A vida é Deus a falar comigo

Posso amar sem alma, pois a vida de Deus é Deus a falar comigo. Falar não diz nada de mim. Em mim, falar é uma sombra que me assusta, me mantém viva sem a segurança da sombra do silêncio, que não esconde a sombra do que eu disse. Falar da morte afasta as sombras de mim, para que eu seja apenas eu: pela sombra da escuridão, sem medo, vivendo esse depois infinito. Não temo a morte, temo a mim, temo a minha ilusão de viver. É preciso guardar essa morte em mim, nunca falar dela: algo proibido, que fica no inconsciente, repetindo: sou só, para afirmar que ainda existe vida!

Penhasco de ideias

O rosto são máscaras de sol, a derreter o tempo sem amor. Quando o penhasco das ideias se fizer sol, no penhasco do céu interior não haverá mais pensamento, céu, tudo será um perfeito fim, que caminha sozinho num infinito sem solidão.

Receptividade da vida

O ser pensa amar, a vida ama tanto que se torna invisível nesse amor. Quero ver com outros olhos a vida, para não ver na criação do nada que nada resta à vida para viver. Amo, vivo apenas em sonhos. Tudo será, e é sempre mais.

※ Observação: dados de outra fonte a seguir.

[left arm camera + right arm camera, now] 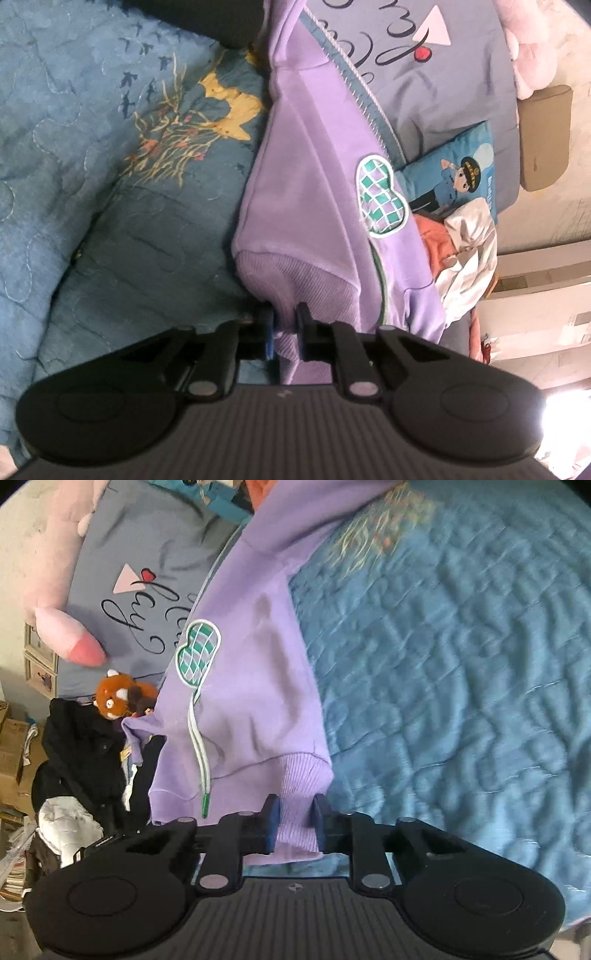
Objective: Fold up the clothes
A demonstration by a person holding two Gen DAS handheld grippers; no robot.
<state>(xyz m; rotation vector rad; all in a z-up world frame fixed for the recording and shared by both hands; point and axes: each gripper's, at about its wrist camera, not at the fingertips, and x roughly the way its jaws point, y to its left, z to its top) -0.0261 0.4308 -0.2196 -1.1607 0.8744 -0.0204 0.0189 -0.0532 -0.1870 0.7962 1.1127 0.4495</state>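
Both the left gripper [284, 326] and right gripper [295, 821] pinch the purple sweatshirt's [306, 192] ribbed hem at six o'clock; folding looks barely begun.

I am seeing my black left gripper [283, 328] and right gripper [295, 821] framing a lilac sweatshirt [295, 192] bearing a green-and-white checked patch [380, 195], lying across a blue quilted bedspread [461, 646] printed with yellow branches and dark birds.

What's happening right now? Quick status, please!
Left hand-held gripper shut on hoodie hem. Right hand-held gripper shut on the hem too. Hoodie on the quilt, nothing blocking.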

A desgraça do corpo é a alma

Cheia de sonhos, nenhuma realidade para compartilhar. As pessoas querem saber apenas do real. Real são meus sonhos. Corpo e alma são maneiras erradas de ver o mundo e de se apegar nele. O tempo não cresce. Eu cresci e morri. Ver é o lado imperceptível da alma. O tempo da alma me faz viver no tempo da vida. Não deixo meu corpo livre para morrer. Impregna alma no meu corpo. Nada é morte, são apenas cinzas. A alma vive como se fosse eu. Palavras me emprestam suas vidas. Tudo que é tocado desaparece na alma. Nada permanece no pensar, nem mesmo a alma. A falta do nada se vê na alma. O olhar se vê na alma, em mim. Sem mim a falta do olhar se multiplica em almas. Alma, quero ouvir sua voz na minha voz para que a vida seja tua voz interior. Não saia de mim, alma. Você é minha oração, que abençoa o tempo perdido em mim, mantendo-me só. Nada se parece com a vida, nem ela mesma, nem o amor que sinto. Espírito, corpo, alma, ser, é o mesmo fim.

Canção de amor (para pai)

Vou te amar eternamente. O que você me dá nunca ninguém me dá. Você me fez uma promessa, me amando, me conduzindo neste amor. Deixa a vida acabar, ser apenas eu e você. Isso é mais do que a vida. Amor, canção que se escuta no sentir mais distante. Está perto de mim, onde não existe distância, proximidade. Tudo é esta vida de amor, tudo sou eu e você.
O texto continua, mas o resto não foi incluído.